M.D.C. is a cofounder and shareholder of NovAb, Inc., which produces lamprey antibodies for biomedical purposes. J.P.R. is a consultant for NovAb. The other authors declare no competing interests.

Figures

Fig. 1
Fig. 1. Genome of the inshore hagfish, E. burgeri.
a, Dorsal view of a young adult of the inshore hagfish E. burgeri, with the head to the top right. The teeth apparatus (and not a jaw) can be observed in a magnification of the head region of a fixed adult individual (a’). b, Fertilized egg of E. burgeri with a developing embryo at stage Dean 53 (ref. ). Blood vessels can be observed from the exterior. c, Two competing hypotheses of vertebrate phylogeny. WGD events corresponding to the 2R hypothesis (lilac), to an alternative vertebrate 2R hypothesis (orange) and to those recently proposed in the lamprey lineage (light blue) are marked. Whether the lamprey-specific events actually occurred in a stem cyclostome remains elusive. d, Hi-C contact heatmap of the corrected hagfish genome assembly ordered by cluster (chromosome) length. Dashed boxes indicate the cluster boundaries. e, Completeness assessment of the genome assembly of the inshore hagfish E. burgeri genome (red), three lamprey species (blue) and two jawed vertebrates (green). Number of conserved metazoan orthologues (metazoa_odb10 dataset, containing 954 BUSCOs) is indicated for each case. F. E., Far Eastern. f, Correspondence analysis (CoA) on RSCU values was performed using the nucleotide sequences of all predicted genes concatenated for individual species. The percentage of variance is indicated for each axis. g, CoA of amino acid composition, with the percentage of variance indicated for each axis. In f and g: red, hagfish; blue, lamprey; green, jawed vertebrates; black, invertebrates.
Fig. 2
Fig. 2. Calibrated and dated vertebrate evolution.

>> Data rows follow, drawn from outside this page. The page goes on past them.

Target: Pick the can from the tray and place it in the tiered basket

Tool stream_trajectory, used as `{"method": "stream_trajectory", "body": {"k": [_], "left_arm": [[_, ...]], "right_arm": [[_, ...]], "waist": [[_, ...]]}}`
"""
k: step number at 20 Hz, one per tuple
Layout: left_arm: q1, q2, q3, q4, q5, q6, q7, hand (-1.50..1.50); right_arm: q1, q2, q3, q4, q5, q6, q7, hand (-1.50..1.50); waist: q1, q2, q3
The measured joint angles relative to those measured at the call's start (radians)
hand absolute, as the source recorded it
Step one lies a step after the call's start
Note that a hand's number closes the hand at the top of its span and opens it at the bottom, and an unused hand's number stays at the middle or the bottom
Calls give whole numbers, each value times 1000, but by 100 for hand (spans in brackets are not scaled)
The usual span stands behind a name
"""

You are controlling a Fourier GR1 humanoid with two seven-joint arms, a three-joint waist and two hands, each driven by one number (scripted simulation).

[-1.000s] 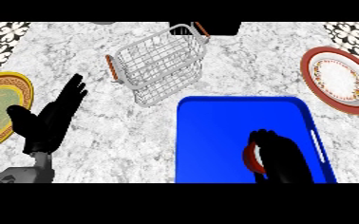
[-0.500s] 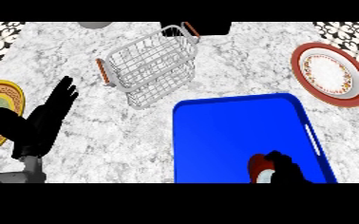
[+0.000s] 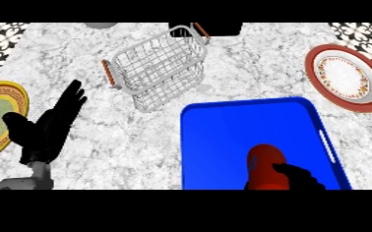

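A red can [image 3: 265, 166] shows over the near part of the blue tray [image 3: 240, 128], close to the view's lower edge. My right hand [image 3: 299, 177] is curled round the can from the right, and only part of the hand shows. The white wire tiered basket [image 3: 156, 69] with brown handles stands behind the tray, to the left of it. My left hand [image 3: 49, 128] rests open at the left, fingers up, apart from the basket.
A red-rimmed patterned plate [image 3: 340, 76] lies at the right edge. A yellow plate [image 3: 13, 103] sits at the left edge, partly behind my left hand. Dark objects stand along the far edge of the marble counter [image 3: 94, 108].
The view has shifted, so tray and basket sit lower and further right. The red can now shows more fully in my right hand, which has sunk toward the lower edge.
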Motion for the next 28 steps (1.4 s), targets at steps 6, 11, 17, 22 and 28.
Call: {"method": "stream_trajectory", "body": {"k": [6,11,17,22,28], "left_arm": [[-14,-4,-9,-9,-5,-6,5,0],[-43,-7,-15,-4,-3,-13,15,0],[-57,-5,-26,-8,-7,-26,18,0],[-78,-16,-37,-6,-12,-22,26,0],[-91,-17,-44,-8,-11,-31,31,0]], "right_arm": [[-86,-67,60,-3,77,18,14,150],[-131,-98,80,3,37,29,4,150],[-177,-110,73,2,-38,35,-2,150],[-241,-70,27,1,-113,36,8,150],[-383,27,-67,72,-224,46,45,150]], "waist": [[30,11,0],[52,21,0],[81,32,0],[96,39,-1],[118,42,-1]]}}
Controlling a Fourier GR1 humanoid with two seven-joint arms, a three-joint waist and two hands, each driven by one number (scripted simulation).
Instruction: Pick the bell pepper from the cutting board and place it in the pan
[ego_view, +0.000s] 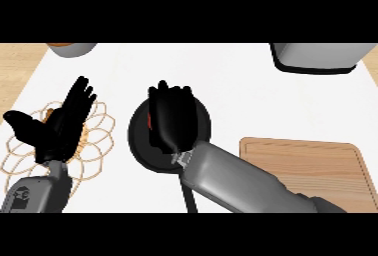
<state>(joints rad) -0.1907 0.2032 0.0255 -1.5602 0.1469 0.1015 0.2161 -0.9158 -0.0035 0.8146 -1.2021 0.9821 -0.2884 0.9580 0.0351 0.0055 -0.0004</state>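
I see a black pan (140, 145) at centre on the white surface (221, 75), with a sliver of red showing under my black right hand (171, 117). At lower right is a light wooden cutting board (310, 162); at left, a tan looped wire trivet (100, 132) lies under my black left hand (59, 130).

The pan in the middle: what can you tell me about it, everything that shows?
The pan is black and round, lying flat on the white counter, left of the wooden cutting board. A thin dark handle runs toward the lower edge. The right hand reaches over it and covers most of its inside; a sliver of red shows beside the fingers.
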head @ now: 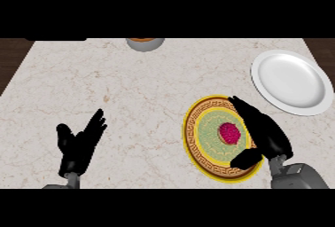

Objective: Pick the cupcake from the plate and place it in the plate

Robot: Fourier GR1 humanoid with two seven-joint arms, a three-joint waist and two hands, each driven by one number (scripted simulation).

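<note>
1. Right now the cupcake (229,133) sits at the centre of the patterned plate (196,146), a yellow-rimmed plate with a green middle, low on the right half of the worktop (131,88).
2. Its pink-red top is all that shows from above; any wrapper below is hidden, so I cannot tell its height.
3. Judging by what it is, the cupcake is light, soft and easily crushed, and the top would smear under pressure.
4. The sides low down look like the best hold, thumb at about 6 o'clock and fingers at about 1 o'clock of it.
5. The right robot hand (265,133) lies over the plate's 3 o'clock rim, fingers straight and spread from the thumb, just beside the cupcake and closed on nothing.
6. The left robot hand (78,144) rests open at the lower left, fingers up.
7. A plain white plate (291,82) waits at 1 o'clock from the patterned one, near it but apart.
</note>
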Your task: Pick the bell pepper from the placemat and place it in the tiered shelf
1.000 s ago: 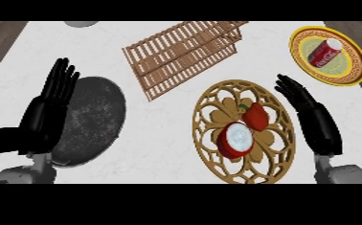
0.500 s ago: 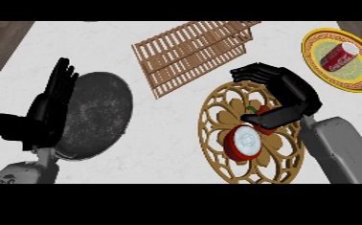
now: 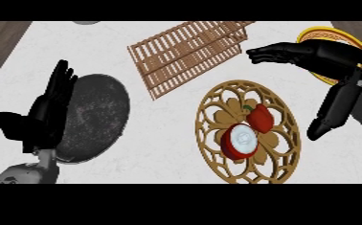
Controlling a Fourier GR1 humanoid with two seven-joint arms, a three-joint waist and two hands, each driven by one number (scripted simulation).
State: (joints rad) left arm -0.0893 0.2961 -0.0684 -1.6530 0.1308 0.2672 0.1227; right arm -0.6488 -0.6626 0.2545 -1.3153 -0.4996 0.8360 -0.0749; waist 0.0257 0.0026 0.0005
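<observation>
Head view: the pepper (image 3: 259,118) sits on the mat (image 3: 212,123) at lower right, touching a cut red fruit (image 3: 239,141) just below-left of it. The shelf (image 3: 187,54) lies at upper centre, well apart from the mat. Your right hand (image 3: 318,56) is at upper right, above the mat, over a yellow plate's (image 3: 311,33) edge, fingers loosely spread and pointing left, thumb hanging down by the mat's right rim; it holds nothing. To grasp well, bring it down and left onto the pepper, and close only on the pepper, keeping clear of the cut fruit. Your left hand (image 3: 50,104) rests open at the left edge, fingers up, beside a dark pan (image 3: 96,116).
</observation>
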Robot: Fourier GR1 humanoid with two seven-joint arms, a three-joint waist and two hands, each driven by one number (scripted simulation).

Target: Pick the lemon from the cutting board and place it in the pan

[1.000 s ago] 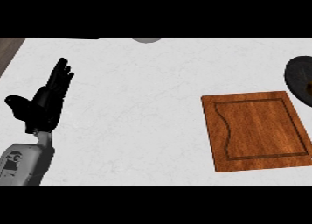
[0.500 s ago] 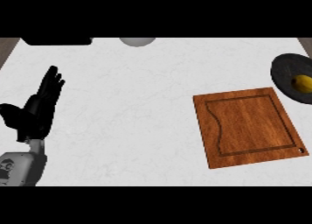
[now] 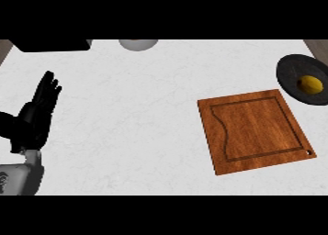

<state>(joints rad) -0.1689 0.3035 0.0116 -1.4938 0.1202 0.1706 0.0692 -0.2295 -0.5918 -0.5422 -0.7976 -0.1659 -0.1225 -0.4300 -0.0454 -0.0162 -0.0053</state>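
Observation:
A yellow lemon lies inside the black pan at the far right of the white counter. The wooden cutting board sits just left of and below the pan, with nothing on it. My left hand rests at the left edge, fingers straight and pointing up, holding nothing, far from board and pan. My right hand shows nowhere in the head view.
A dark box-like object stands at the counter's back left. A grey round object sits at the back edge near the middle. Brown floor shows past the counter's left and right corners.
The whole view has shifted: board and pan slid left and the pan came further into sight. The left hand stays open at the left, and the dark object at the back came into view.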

Time-calibrated rooted phylogeny of vertebrates and two non-vertebrate species with 95% credibility intervals for clade divergence times indicated by red bars on nodes. The phylogenetic tree was obtained with Bayesian inference (Extended Data Fig. 2a) and all nodes were recovered with a posterior probability of 1. Numbers of gene family gains (green, novel homology group (HG); blue, novel core HG) and losses (red) are indicated in selected nodes (see text). Dated WGD events, including 1R, 2R and cyclostome-specific event (CR) described in this study, are indicated with coloured rectangles. The hagfish position is highlighted with a thickened line and bold font. Geological periods are colour-coded at the bottom: Ediac., Ediacaran; Cambr., Cambrian; Ordo., Ordovician; Sil., Silurian; Devon., Devonian; Carbonif., Carboniferous; Perm., Permian; Palg., Paleogene; Ng., Neogene. Animal illustrations kindly provided by Tamara de Dios Fernández; human, zebrafish, lamprey and hagfish illustrations reproduced with permission from ref. .
Fig. 3
Fig. 3. Reconstruction of the Hox complement of an ancestral cyclostome.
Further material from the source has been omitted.